### SOURCE MATERIAL
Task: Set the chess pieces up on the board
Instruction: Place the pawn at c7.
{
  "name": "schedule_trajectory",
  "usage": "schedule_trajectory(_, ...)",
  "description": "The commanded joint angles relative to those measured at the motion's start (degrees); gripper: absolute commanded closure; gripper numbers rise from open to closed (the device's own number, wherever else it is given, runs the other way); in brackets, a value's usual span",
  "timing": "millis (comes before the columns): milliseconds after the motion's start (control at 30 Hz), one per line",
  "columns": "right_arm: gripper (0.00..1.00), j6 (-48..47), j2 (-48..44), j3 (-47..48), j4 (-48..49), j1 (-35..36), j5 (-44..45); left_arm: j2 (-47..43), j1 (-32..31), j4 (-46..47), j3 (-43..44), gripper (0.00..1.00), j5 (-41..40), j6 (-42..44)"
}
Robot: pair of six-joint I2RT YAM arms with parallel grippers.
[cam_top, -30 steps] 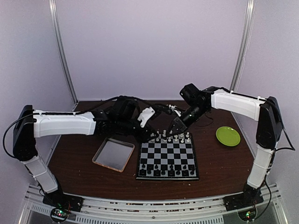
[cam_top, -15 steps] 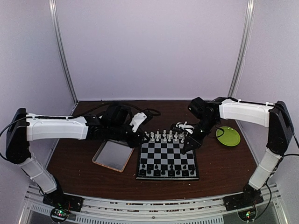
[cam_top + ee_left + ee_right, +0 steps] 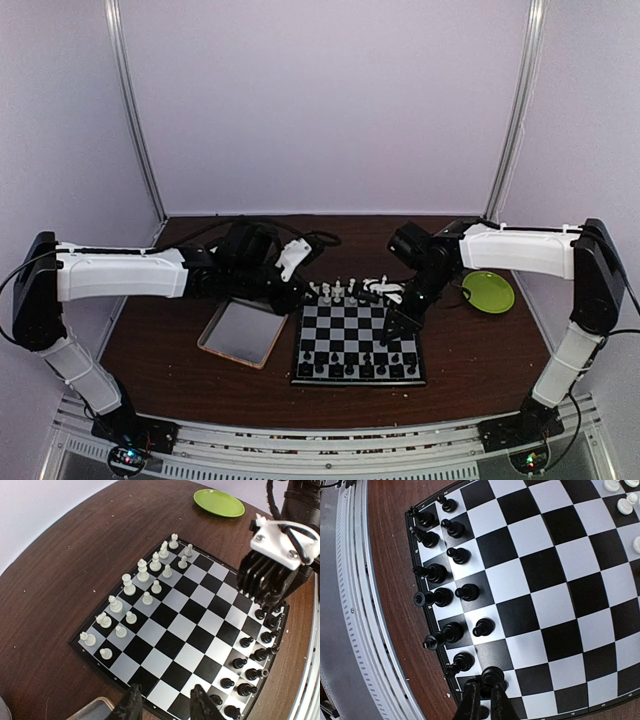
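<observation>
A dark brown wooden table [image 3: 150,345] carries a shallow silver rectangular tray [image 3: 243,333] left of centre, set slightly askew. A small round lime-green plate [image 3: 488,291] lies well apart from it, toward the right edge. Pale lilac walls [image 3: 330,100] stand behind, with metal posts [image 3: 135,120] in the corners.

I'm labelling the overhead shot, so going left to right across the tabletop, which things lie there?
Metal tray → chessboard → green plate.

The checked board [image 3: 181,626] is laid flat; white pieces [image 3: 143,571] are stood in its two far rows, black pieces [image 3: 440,597] in the near two, one clamped by the right gripper [image 3: 484,686].
</observation>
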Motion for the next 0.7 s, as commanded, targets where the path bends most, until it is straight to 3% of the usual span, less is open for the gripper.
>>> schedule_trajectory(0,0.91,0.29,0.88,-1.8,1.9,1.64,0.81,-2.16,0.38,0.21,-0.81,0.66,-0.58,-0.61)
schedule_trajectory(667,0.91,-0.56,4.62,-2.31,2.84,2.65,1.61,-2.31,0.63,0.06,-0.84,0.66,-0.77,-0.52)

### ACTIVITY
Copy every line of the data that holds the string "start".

### SOLUTION FOR THIS EXERCISE
  "description": "The commanded joint angles relative to those measured at the motion's start (degrees); gripper: absolute commanded closure; gripper numbers rise from open to closed (the device's own number, wherever else it is given, runs the other way); in brackets, a value's usual span",
  "timing": "millis (comes before the columns): milliseconds after the motion's start (control at 30 Hz), one per line",

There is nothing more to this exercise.